> Work order:
Leave every image behind and restate the data word for word.

┄┄┄┄┄┄┄┄┄┄

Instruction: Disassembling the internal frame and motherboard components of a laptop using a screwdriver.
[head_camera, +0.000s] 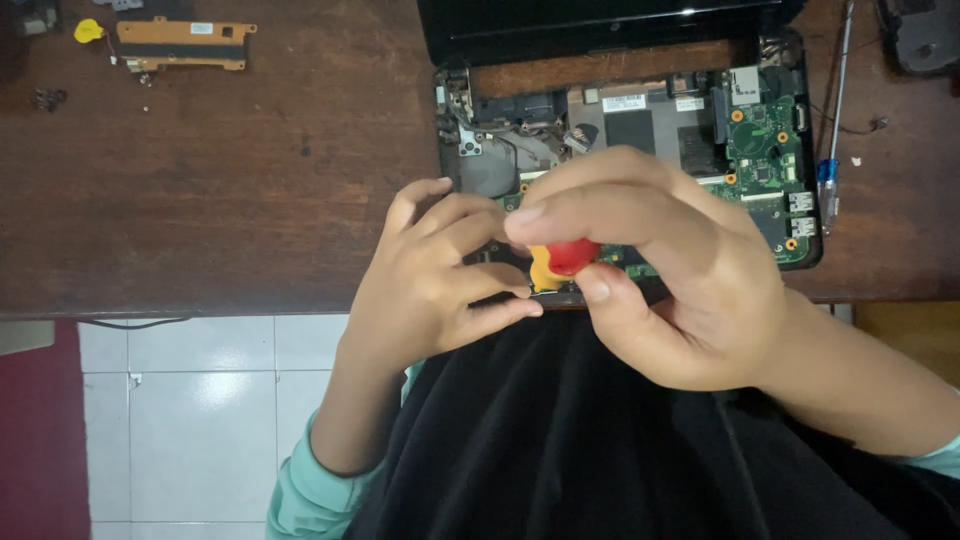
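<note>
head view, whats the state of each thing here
laptop: opened up, circuit board bare
right hand: pinching a red handle
left hand: fingers curled beside the handle
screwdriver: lying loose on the table
orange metal plate: off, lying apart

I see the opened laptop (640, 140) on the table (250, 180), a screwdriver (835, 120) just right of it, a bracket (182, 44) far left.
</note>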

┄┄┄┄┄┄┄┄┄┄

> Solution to this task:
Instruction: Disassembling the internal frame and motherboard components of a laptop using a screwdriver.
[head_camera, +0.000s] 
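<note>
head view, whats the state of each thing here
laptop: opened up, circuit board bare
right hand: pinching a red handle
left hand: fingers curled beside the handle
screwdriver: lying loose on the table
orange metal plate: off, lying apart

I see the opened laptop (640, 140) on the table (250, 180), a screwdriver (835, 120) just right of it, a bracket (182, 44) far left.
</note>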

What this exercise needed has been supplied.